- _What is expected_
Below are entries; copy exactly the lines from the one with "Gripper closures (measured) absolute" through the one with "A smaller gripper", both included, and leave out the rest.

═════ Records ═════

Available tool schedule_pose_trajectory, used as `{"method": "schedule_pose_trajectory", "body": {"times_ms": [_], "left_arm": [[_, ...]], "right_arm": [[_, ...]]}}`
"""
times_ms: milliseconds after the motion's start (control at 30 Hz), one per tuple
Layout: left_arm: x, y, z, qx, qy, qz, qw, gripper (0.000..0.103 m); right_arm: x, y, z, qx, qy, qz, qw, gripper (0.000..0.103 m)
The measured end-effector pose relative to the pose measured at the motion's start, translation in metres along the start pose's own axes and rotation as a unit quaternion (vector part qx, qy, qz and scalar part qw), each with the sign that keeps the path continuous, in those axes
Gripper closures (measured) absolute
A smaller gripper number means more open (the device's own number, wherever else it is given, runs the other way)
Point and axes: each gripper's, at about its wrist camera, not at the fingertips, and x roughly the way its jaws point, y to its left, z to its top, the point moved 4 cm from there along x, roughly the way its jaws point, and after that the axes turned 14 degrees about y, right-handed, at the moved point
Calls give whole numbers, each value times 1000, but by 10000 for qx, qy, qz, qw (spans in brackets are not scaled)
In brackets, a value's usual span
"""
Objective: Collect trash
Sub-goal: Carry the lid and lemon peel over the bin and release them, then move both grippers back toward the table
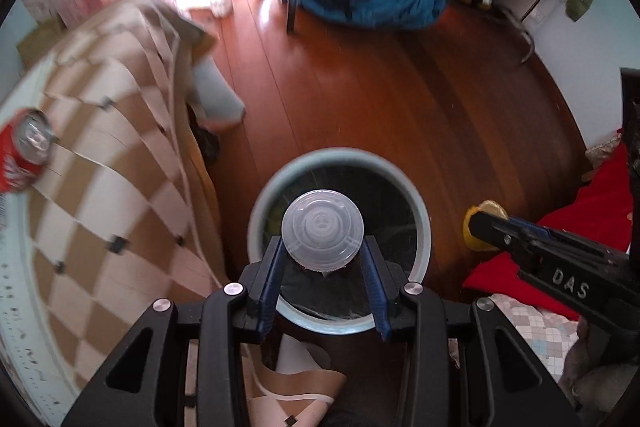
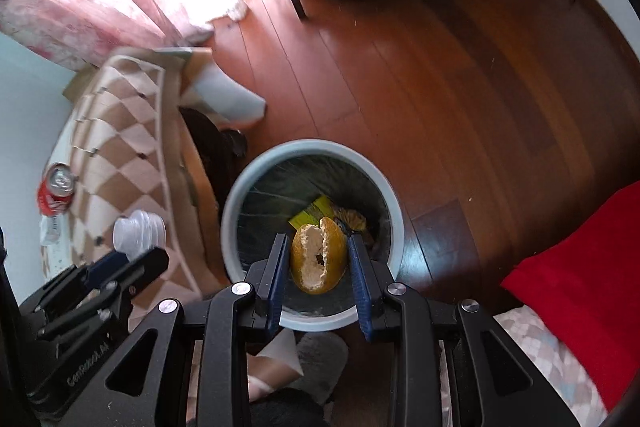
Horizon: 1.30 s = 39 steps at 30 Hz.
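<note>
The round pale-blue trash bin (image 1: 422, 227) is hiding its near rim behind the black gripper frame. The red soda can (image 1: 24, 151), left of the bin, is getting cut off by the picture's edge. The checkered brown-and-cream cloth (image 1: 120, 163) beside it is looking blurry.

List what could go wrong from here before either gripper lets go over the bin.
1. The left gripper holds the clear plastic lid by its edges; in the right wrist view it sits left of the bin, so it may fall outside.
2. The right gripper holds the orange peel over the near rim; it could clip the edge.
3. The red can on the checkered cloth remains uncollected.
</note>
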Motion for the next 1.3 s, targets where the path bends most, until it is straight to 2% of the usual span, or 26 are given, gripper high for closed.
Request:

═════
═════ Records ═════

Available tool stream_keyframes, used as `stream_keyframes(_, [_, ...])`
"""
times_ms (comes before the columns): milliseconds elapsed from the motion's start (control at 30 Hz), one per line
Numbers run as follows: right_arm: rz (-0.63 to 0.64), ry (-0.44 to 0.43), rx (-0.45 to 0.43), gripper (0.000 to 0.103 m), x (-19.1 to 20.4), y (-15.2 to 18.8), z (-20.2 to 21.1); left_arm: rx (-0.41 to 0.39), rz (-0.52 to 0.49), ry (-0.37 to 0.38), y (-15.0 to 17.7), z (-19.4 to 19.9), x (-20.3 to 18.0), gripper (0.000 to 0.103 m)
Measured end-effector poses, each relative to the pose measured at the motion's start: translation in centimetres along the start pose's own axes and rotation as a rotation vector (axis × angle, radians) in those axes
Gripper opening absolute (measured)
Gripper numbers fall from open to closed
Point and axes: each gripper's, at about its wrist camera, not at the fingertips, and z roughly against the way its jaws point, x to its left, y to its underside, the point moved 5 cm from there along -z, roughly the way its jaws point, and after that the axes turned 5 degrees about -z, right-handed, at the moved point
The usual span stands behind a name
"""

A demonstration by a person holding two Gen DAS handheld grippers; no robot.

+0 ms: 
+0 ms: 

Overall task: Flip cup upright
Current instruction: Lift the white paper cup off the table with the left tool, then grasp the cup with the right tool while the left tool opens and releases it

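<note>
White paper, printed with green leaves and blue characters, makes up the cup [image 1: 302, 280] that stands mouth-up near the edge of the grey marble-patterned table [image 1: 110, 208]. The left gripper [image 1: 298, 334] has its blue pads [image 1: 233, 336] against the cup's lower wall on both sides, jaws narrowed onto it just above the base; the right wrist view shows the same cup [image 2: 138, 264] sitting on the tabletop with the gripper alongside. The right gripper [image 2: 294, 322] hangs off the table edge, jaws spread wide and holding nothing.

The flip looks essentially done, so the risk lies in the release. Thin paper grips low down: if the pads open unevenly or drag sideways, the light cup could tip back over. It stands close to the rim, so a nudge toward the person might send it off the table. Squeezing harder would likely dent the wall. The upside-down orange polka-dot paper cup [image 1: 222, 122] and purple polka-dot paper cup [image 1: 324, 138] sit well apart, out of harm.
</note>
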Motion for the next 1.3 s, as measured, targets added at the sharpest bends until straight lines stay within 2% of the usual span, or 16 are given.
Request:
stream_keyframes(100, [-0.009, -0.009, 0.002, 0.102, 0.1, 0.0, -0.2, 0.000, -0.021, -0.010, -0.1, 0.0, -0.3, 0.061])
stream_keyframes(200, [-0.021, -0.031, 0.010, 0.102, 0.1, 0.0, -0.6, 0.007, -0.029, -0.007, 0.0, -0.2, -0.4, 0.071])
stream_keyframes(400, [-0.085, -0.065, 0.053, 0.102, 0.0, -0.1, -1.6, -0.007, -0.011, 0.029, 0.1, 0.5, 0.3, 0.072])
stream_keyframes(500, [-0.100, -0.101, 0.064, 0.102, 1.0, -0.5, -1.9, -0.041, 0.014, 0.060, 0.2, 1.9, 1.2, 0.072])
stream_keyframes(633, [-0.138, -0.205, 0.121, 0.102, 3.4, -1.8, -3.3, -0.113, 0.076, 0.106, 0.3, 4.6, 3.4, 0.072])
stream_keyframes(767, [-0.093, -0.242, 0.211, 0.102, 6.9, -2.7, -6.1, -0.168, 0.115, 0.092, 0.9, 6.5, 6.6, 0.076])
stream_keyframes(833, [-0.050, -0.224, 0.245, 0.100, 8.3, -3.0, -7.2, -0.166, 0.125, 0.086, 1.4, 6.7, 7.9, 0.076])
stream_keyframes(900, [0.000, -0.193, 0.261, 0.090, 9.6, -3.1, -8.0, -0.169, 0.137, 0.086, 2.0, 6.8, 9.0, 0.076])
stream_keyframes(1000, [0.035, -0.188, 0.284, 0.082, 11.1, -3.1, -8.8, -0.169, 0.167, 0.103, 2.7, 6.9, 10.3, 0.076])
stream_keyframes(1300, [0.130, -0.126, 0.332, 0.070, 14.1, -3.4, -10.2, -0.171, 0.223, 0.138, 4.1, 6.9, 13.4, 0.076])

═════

- _Answer space_
Gripper closures (measured) absolute
A smaller gripper number means more open (the device's own number, wherever else it is given, runs the other way)

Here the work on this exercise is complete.